Para esquecer

O cardápio do Mestre: ou como traduzir o nome de um sanduíche para o inglês

O cardápio do Mestre: ou como traduzir o nome de um sanduíche para o inglês

Este post vai contar uma breve história na qual, infelizmente, deu tudo, ou quase tudo, errado, ao menos do meio ao fim. O epílogo, conforme você, leitor, pode constatar está logo acima. Nada me fez conseguir rotacionar a foto para propiciar uam leitura mais confortável. Perdão, portanto, se vier a ter um torcicolo por causa disso.

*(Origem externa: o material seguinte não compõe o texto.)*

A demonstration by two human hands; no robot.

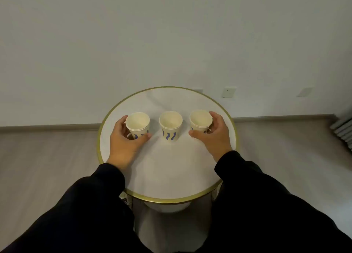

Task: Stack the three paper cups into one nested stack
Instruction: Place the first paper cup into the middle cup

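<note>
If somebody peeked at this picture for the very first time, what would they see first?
Probably the three paper cups in a row on the round white table with its gold rim: the left cup, the middle cup and the right cup, all upright with blue squiggles. Next, the left hand wraps the left cup and the right hand wraps the right cup, while the middle cup stands untouched.

Plain room with a round side table at the centre of the frame

A bare, pale grey-white wall (133, 33) fills the upper half, with a white wall socket (229, 92) right of centre. Below it a grey skirting board (47, 128) meets light wood-look flooring (38, 167). The round white gold-rimmed table (167, 201) stands centre; a grey ribbed radiator (343, 131) shows at the right edge.
</note>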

A própria foto, em si, de minha autoria, é um desastre. Feita com o iPhone 3GS, não tem foco. Mas acho que você consegue ver a pérola por meio da qual o misto frio foi traduzido para o inglês: “mixed”. Muito bom, né?

Fazia uns bons anos que eu não ia ao Mestre das Batidas, boteco que, verdade seja dita, é um herói da resistência em meio a horda de bares sem personalidade na região do Itaim. Cinquentão, foi aberto nos anos 60 e hoje está rodeado por arranha-céus espelhados, que despejam sua nova freguesia, ruidosa e que costuma ocupar toda a calçada em frente nas noites mais quentes – foi-se o tempo em que era possível sentar-se à mesa numa boa para tomar uma cerveja, a batida de coco, célebre, e pedir uma porção de calabresa frita no álcool.

Ou para comer um bolinho de bacalhau, frito na hora. Pois pedi uma cerveja e um bolinho que, infelizmente, vi que jazia ali na estufa e chegou a mim meio murcho, quase frio, ruim, afinal. Razão suficiente para tirar meu humor. A ideia era abrir os trabalhos com o salgado fritinho na hora, quentinho.

Por pouco não fui embora àquela hora. Mas como eu já havia pedido também um americano, resolvi tomar um segundo copo de cerveja, que, ao menos, estava bem gelada. Embora num tamanho GG, o sanduba parece ter sido tirado da chapa antes de o queijo estar totalmente derretido. Não saí com fome mas saí insatisfeito. De bom, só mesmo a sorte de ter conseguido estacionar o carro em frente ao bar.

Mestre das Batidas. Rua Clodomiro Amazonas, 440, Itaim Bibi, tel. (11) 3168-7418.